Magdas Dana Alina, Cristea Gabriela, Pîrnau Adrian, Feher Ioana, Hategan Ariana Raluca, Dehelean Adriana
National Institute for Research and Development of Isotopic and Molecular Technologies, P.O. Box 700, 400293 Cluj-Napoca, Romania.
Foods. 2021 Dec 4;10(12):3000. doi: 10.3390/foods10123000.
The potential association between stable isotope ratios of light elements and mineral content, in conjunction with unsupervised and supervised statistical methods, for differentiation of spirits, with respect to some previously defined criteria, is reviewed in this work. Thus, based on linear discriminant analysis (LDA), it was possible to differentiate the geographical origin of distillates in a percentage of 96.2% for the initial validation, and the cross-validation step of the method returned 84.6% of correctly classified samples. An excellent separation was also obtained for the differentiation of spirits producers, 100% in initial classification, and 95.7% in cross-validation, respectively. For the varietal recognition, the best differentiation was achieved for apricot and pear distillates, a 100% discrimination being obtained in both classifications (initial and cross-validation). Good classification percentages were also obtained for plum and apple distillates, where models with 88.2% and 82.4% in initial and cross-validation, respectively, were achieved for plum differentiation. A similar value in the cross-validation procedure was reached for the apple spirits. The lowest classification percent was obtained for quince distillates (76.5% in initial classification followed by 70.4% in cross-validation). Our results have high practical importance, especially for trademark recognition, taking into account that fruit distillates are high-value commodities; therefore, the temptation of "fraud", i.e., by passing regular distillates as branded ones, could occur.

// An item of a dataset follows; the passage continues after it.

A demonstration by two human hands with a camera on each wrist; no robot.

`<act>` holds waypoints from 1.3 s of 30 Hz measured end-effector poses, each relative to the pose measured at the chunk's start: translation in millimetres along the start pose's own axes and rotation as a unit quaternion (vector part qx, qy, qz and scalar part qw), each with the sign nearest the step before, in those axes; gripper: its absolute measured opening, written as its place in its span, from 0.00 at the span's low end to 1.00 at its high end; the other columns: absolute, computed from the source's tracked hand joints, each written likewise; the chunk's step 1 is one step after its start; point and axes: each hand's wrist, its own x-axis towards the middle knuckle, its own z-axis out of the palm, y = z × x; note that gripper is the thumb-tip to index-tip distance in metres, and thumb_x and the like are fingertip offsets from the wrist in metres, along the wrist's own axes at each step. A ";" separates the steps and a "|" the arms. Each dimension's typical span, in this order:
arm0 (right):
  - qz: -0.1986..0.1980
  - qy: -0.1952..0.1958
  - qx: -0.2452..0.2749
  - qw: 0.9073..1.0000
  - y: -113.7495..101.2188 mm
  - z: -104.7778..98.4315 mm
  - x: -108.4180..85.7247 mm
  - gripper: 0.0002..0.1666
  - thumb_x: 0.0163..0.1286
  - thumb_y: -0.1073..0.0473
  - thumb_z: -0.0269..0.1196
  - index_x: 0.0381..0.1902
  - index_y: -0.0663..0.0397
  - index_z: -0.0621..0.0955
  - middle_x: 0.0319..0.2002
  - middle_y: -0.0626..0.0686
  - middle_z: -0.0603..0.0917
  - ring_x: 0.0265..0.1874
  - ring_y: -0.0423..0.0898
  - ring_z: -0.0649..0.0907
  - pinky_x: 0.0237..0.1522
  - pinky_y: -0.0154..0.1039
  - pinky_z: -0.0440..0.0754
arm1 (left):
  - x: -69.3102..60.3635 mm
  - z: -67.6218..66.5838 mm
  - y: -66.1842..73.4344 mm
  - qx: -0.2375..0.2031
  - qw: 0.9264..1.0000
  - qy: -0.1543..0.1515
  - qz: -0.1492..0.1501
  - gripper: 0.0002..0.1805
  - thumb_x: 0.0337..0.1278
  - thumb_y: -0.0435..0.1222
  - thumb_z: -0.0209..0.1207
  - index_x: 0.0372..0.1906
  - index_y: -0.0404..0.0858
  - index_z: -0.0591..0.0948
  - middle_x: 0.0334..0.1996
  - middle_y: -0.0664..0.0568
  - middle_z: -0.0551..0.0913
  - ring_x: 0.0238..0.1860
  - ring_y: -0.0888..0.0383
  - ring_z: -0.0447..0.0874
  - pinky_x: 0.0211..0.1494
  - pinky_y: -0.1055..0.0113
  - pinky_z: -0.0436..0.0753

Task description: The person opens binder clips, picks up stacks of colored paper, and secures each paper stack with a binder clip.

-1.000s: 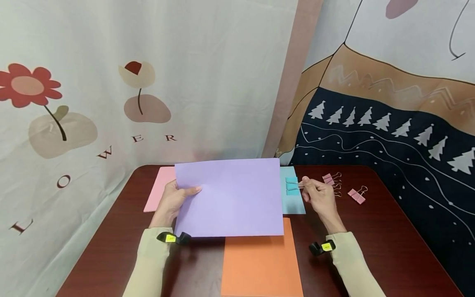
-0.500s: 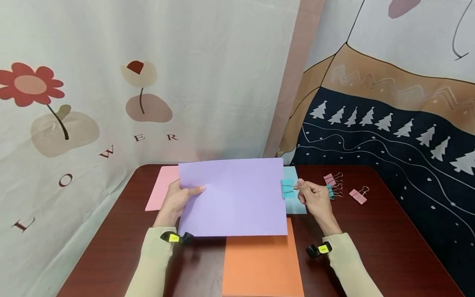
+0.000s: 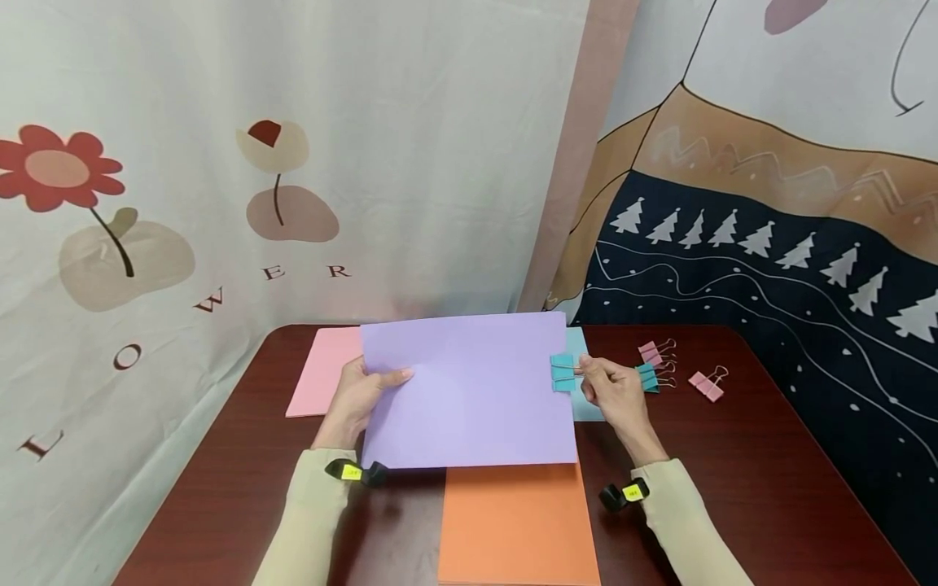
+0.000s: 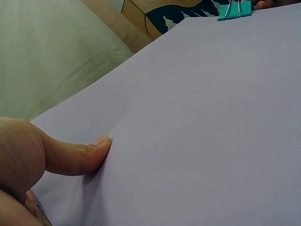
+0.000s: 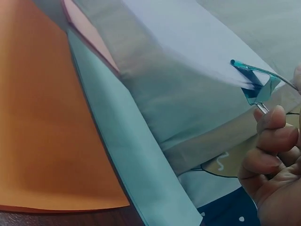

本文综述了轻元素稳定同位素比值与矿物质含量之间的潜在关联,并结合无监督和有监督统计方法,依据一些先前定义的标准对烈酒进行区分。因此,基于线性判别分析(LDA),在初始验证中能够以96.2%的准确率区分馏出物的地理来源,该方法的交叉验证步骤返回了84.6%正确分类的样本。在区分烈酒生产商方面也获得了出色的分离效果,初始分类和交叉验证的准确率分别为100%和95.7%。对于品种识别,杏仁和梨馏出物的区分效果最佳,在初始分类和交叉验证中均实现了100%的判别率。李子和苹果馏出物也获得了较好的分类百分比,在李子区分的初始和交叉验证模型中,准确率分别为88.2%和82.4%。苹果烈酒在交叉验证过程中达到了类似的值。榅桲馏出物的分类百分比最低(初始分类为76.5%,交叉验证为70.4%)。考虑到水果馏出物是高价值商品,我们的结果具有很高的实际重要性,特别是对于商标识别;因此,可能会出现“欺诈”行为,即把普通馏出物冒充为品牌馏出物。